This study investigates the relevant factors that drive house prices in South Africa with the aim of facilitating a better understanding of the dynamic relationship between house prices and key macroeconomic variables. This can serve as a prerequisite to the ability of policymakers to maximize the positive externalities associated with housing development, while implementing measures to reduce the unexpected effects.
The thesis consists of five independent papers corresponding to five chapters. The first chapter examines the economic sources underlying the comovement of real house prices across provinces in South Africa. First, a dynamic factor model is estimated on quarterly provincial-level data to disentangle the national component of real house price movements from the local (provincial or region-specific) component. Second, a Structural Vector Autoregressive (SVAR) model is applied to investigate the extent to which macroeconomic shocks are responsible to the common component of real house prices. Using theoretically motivated short run restrictions to identify macroeconomic with portfolio and monetary policy shocks playing greater roles. We also find evidence shocks, results indicate that comovement in real house prices is due to the combined effects of favourable and unfavourable structural shocks emanating from different sectors of the economy, of significant feedbacks from the housing sector to the real economy which theoretically channel through the wealth and /or collateral and balance sheet effects on consumption and investment, respectively.
The second chapter implements a Panel Vector Autoregression (PVAR) approach on provincial level data to analyse the role of house prices in determining the dynamic behaviour of consumption. Unlike individual regression, this approach accounts for individual heterogeneities characteristic of provincial housing markets. Based on the standard recursive identification, we find that house prices exhibit an asymmetric effect on consumption: a positive shock to house price growth has a positive and significant effect on consumption, while the negative impact of an anticipated house price causes an insignificant reduction in consumption.
Because consumption is a significant component of Gross Domestic Product (GDP), the effect of house prices on consumption serves as a key link between the housing market and economic activity. The third chapter, therefore, exploits panel time series methods to examine the impact of house price changes on economic growth across provinces. This framework offers a variety of tools designed to address econometric issues such as heterogeneity, endogeneity and spatial effects which have been found to be prominent in regional housing markets. Specifically, Fixed effect (FE) and Random coefficient (RC) models are used to address the issue of heterogeneity. The potential endogeneity is accounted for using SYSTEM-Generalised Method of Moments (SYS-GMM) while the Feasible Generalised Least Squared (FGLS) and the Seemingly Unrelated Regression (SUR) are used to control for spatial effects. Accounting for these above issues leads to a significant effect of house price changes on provincial economic growth in South Africa.
Since house prices affect the business cycle, monetary policy might not be neutral to house price movements. Moreover, one may expect asymmetric response of monetary policy to house price shocks giving the boom/bust nature of house price dynamics. In light of these considerations, the fourth chapter links South African housing market dynamics to the interest rate setting behaviour by relying on Markov-Switching Vector Autoregressive (MS-VAR). This technique allows identifying the bull and bear regimes in the South African housing market and therefore helps examining asymmetries in the impact of monetary policy shocks on the house prices during bull and bear regimes. The impact of the monetary policy on house prices is found to be larger in the bear regime than in the bull regime; indicating the role of information asymmetry in reinforcing the financial constraint of economic agent. Unsurprisingly, monetary reaction to a positive house price shock is found to be stronger in the bull regime. This suggests that central banker are more concerned in bull regime given the potential crisis related to the subsequent bust in house prices bubbles which are more prominent in bull markets.
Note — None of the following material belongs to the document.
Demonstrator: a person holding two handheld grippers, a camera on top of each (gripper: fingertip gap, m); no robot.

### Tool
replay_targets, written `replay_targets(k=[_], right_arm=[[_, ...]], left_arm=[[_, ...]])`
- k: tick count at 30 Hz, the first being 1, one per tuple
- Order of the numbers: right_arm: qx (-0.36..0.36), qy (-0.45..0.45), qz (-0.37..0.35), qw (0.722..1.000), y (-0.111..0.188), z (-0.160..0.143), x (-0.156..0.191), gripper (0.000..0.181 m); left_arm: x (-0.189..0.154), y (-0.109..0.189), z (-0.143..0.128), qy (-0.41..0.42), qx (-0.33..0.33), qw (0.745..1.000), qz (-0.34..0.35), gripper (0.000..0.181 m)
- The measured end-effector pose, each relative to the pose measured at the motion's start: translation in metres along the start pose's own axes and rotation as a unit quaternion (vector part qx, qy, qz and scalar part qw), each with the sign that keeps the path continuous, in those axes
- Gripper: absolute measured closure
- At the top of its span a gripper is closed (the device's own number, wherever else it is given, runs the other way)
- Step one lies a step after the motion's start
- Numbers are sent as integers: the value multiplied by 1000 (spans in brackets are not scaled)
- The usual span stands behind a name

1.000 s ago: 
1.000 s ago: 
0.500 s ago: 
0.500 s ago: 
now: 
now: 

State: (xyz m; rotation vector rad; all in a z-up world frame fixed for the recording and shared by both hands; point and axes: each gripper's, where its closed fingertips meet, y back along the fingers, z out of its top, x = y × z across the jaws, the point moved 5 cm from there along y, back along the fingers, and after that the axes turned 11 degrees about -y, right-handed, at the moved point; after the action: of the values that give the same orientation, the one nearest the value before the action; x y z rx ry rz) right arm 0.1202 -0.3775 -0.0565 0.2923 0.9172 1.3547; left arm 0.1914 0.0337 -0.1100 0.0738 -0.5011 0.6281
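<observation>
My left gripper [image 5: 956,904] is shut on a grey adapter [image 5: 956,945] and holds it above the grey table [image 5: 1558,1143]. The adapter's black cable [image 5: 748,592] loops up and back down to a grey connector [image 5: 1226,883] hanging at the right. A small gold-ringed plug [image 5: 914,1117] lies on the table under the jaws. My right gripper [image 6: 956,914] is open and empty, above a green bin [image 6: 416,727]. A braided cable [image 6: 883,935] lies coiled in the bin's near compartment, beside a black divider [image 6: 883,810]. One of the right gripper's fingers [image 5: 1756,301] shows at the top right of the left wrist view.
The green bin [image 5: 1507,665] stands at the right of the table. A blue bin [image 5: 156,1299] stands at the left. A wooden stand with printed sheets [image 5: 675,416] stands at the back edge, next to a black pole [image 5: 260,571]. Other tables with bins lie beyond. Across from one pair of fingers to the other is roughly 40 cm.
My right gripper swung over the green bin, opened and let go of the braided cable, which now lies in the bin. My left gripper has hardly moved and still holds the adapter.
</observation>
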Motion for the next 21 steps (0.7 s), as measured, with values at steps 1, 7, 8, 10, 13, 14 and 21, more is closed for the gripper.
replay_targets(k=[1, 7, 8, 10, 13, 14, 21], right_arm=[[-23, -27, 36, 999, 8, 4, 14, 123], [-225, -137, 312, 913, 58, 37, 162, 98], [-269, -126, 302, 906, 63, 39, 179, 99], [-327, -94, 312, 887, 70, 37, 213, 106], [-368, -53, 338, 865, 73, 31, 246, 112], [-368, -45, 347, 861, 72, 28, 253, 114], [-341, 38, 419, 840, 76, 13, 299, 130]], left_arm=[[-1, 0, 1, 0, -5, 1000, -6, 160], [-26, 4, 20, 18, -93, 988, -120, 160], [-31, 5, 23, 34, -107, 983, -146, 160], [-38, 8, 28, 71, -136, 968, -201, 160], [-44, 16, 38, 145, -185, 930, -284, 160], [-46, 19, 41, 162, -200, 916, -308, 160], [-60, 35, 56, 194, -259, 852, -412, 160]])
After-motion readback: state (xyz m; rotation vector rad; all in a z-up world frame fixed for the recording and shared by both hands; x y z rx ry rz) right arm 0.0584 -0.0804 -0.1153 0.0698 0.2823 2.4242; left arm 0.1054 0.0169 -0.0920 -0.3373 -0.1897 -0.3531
Finally, changes in house prices induce an adjustment of consumption and investment decisions which could be reflected as a trade surplus or deficit. The fifth chapter characterises the dynamic relationship between house prices and the trade balance based on a Bayesian Vector Autoregressive (BVAR) approach with sign restrictions. The results indicate that 1 percent decline in house prices can improve the trade balance by 0.2 percent; suggesting that house prices represent an additional instrument for trade-balance adjustment besides the traditional exchange rate channel. Further, we find that the contribution of house price shocks to the historical path of the trade balance is less prominent in 2000s; possibly substantiating the effectiveness in the conduct of South African monetary policy, which has been shown to be incorporating house price movements in its interest rate setting behaviour.